Listed entries
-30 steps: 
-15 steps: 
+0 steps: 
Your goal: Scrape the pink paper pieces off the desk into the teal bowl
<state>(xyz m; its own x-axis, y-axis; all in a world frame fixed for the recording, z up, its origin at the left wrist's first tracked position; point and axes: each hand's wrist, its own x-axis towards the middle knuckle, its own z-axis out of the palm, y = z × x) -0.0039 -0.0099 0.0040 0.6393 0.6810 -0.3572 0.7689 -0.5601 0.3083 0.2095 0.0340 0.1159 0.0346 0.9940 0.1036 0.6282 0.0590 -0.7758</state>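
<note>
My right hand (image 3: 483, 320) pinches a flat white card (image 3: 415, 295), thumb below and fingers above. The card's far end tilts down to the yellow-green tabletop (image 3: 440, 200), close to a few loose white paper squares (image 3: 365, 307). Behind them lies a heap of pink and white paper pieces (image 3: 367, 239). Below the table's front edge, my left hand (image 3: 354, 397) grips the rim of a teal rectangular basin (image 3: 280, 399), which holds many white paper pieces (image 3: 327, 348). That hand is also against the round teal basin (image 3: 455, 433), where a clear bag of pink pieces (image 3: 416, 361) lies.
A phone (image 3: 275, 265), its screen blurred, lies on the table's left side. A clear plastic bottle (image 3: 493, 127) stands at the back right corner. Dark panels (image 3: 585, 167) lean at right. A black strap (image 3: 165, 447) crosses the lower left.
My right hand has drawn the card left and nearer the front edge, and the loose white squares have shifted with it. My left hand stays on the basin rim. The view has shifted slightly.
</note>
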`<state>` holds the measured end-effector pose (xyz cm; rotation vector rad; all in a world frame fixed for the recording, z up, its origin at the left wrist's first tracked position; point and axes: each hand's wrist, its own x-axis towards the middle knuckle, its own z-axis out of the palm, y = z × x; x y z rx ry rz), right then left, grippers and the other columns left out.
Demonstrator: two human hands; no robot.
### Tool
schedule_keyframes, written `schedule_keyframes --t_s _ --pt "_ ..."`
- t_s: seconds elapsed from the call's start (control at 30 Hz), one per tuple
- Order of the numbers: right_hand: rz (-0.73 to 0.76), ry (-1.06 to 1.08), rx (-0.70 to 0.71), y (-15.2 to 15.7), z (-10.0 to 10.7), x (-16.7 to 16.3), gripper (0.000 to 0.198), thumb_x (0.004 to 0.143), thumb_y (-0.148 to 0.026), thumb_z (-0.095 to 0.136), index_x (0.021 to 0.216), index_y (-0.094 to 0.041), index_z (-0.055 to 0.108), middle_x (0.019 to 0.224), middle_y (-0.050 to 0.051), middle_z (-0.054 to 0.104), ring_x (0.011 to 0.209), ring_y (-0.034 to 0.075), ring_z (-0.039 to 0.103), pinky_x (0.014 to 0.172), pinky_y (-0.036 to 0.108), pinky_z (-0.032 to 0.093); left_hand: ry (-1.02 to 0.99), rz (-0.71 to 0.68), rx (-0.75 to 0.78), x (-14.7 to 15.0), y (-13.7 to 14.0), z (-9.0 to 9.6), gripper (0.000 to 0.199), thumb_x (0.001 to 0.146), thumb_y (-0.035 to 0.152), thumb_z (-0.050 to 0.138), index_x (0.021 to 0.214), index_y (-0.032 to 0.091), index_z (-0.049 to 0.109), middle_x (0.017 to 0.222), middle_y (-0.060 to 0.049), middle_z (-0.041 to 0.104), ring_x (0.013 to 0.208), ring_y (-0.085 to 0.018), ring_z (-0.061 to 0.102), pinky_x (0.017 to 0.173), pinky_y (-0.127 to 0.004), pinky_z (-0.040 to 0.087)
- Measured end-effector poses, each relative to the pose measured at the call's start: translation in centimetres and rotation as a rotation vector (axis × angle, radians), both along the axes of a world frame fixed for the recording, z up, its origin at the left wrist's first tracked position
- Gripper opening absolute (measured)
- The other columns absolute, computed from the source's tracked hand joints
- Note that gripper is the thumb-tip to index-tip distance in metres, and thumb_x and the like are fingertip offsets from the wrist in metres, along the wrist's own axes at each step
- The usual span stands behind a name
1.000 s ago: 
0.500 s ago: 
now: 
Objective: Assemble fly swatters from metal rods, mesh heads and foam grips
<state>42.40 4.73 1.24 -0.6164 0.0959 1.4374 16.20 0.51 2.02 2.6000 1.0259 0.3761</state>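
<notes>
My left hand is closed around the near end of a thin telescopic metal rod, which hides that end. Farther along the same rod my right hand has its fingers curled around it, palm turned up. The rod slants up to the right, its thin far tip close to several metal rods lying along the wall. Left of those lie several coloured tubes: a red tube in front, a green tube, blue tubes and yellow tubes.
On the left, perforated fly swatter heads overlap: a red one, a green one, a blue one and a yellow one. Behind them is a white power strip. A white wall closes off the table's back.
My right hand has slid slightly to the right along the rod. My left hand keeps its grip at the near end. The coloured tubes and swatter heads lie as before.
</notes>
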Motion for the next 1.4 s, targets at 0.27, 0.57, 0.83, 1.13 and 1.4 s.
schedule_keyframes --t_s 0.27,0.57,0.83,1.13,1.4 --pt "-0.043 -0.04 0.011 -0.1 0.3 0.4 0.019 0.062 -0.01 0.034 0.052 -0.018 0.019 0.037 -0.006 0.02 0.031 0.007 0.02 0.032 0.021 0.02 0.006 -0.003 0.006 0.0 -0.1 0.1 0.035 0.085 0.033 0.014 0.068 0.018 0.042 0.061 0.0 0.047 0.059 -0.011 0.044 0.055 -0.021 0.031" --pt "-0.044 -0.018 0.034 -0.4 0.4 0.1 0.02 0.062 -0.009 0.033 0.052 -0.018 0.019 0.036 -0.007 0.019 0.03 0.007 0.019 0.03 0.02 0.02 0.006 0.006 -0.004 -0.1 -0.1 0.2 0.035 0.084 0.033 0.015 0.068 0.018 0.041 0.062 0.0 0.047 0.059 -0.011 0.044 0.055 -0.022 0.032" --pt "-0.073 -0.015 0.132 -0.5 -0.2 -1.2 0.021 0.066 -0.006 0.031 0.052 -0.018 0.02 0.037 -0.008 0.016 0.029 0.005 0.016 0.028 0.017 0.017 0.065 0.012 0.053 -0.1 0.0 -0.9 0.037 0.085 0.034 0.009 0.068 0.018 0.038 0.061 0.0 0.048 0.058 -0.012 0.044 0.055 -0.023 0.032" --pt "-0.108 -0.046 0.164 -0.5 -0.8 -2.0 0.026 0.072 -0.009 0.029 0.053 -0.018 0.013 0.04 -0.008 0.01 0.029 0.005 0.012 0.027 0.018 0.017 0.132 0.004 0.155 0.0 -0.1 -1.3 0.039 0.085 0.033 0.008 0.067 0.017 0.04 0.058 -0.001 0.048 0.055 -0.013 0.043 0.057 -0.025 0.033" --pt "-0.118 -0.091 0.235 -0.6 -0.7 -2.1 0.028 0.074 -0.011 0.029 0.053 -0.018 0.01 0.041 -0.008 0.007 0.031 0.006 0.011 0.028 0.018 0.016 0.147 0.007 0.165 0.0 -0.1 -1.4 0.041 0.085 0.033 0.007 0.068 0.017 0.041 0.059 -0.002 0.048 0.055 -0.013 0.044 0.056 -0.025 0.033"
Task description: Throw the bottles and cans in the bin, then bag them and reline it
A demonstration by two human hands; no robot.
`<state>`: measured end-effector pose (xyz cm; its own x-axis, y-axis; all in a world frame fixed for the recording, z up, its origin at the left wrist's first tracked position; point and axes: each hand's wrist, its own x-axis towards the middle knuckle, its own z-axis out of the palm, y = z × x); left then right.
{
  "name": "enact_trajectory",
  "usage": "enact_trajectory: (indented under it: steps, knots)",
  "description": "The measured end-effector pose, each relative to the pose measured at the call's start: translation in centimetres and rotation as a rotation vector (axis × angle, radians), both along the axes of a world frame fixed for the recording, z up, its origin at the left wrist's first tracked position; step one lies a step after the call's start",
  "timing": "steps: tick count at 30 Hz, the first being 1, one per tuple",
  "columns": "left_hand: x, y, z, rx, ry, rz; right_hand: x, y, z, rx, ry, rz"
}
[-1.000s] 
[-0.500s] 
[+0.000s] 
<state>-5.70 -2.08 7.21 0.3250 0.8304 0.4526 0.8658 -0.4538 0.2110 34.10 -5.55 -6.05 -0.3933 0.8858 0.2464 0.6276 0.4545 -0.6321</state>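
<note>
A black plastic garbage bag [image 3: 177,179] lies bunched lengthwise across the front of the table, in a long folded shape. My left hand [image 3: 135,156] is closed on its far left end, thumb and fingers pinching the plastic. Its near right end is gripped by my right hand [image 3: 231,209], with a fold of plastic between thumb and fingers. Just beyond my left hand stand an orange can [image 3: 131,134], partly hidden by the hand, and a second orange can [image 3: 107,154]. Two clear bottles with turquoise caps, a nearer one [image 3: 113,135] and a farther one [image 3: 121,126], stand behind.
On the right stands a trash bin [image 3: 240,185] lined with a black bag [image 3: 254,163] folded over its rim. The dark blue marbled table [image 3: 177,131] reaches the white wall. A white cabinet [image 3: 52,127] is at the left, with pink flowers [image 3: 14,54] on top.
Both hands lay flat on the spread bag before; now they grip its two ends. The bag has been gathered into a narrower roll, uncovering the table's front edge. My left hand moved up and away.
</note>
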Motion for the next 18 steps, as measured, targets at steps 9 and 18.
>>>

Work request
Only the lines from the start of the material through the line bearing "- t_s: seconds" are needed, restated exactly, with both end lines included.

Task output
-30 steps: 
-15 steps: 
+0 steps: 
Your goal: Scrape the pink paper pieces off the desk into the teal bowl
<state>(xyz m; its own x-axis, y-axis; all in a world frame fixed for the recording, z up, its origin at the left wrist's first tracked position; point and axes: each hand's wrist, its own x-axis towards the middle knuckle, its own z-axis out of the palm, y = z × x) -0.0039 -0.0099 0.0040 0.6393 0.6810 -0.3572 0.7689 -0.5601 0.3083 0.2095 0.0340 0.1159 0.0346 0.9940 0.1036 0.6282 0.0590 -0.7758</state>
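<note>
My right hand (image 3: 483, 320) pinches a flat white card (image 3: 415, 295), thumb below and fingers above. The card's far end tilts down to the yellow-green tabletop (image 3: 440, 200), close to a few loose white paper squares (image 3: 365, 307). Behind them lies a heap of pink and white paper pieces (image 3: 367, 239). Below the table's front edge, my left hand (image 3: 354, 397) grips the rim of a teal rectangular basin (image 3: 280, 399), which holds many white paper pieces (image 3: 327, 348). That hand is also against the round teal basin (image 3: 455, 433), where a clear bag of pink pieces (image 3: 416, 361) lies.
A phone (image 3: 275, 265), its screen blurred, lies on the table's left side. A clear plastic bottle (image 3: 493, 127) stands at the back right corner. Dark panels (image 3: 585, 167) lean at right. A black strap (image 3: 165, 447) crosses the lower left.
My right hand has drawn the card left and nearer the front edge, and the loose white squares have shifted with it. My left hand stays on the basin rim. The view has shifted slightly.
</note>
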`<state>` holds the measured end-effector pose (xyz cm; rotation vector rad; all in a world frame fixed for the recording, z up, its origin at the left wrist's first tracked position; point and axes: each hand's wrist, its own x-axis towards the middle knuckle, its own z-axis out of the palm, y = z × x; x y z rx ry rz), right then left, grippers and the other columns left out.
Demonstrator: two human hands; no robot.
### Tool
schedule_keyframes, written `schedule_keyframes --t_s _ --pt "_ ..."`
- t_s: seconds elapsed from the call's start (control at 30 Hz), one per tuple

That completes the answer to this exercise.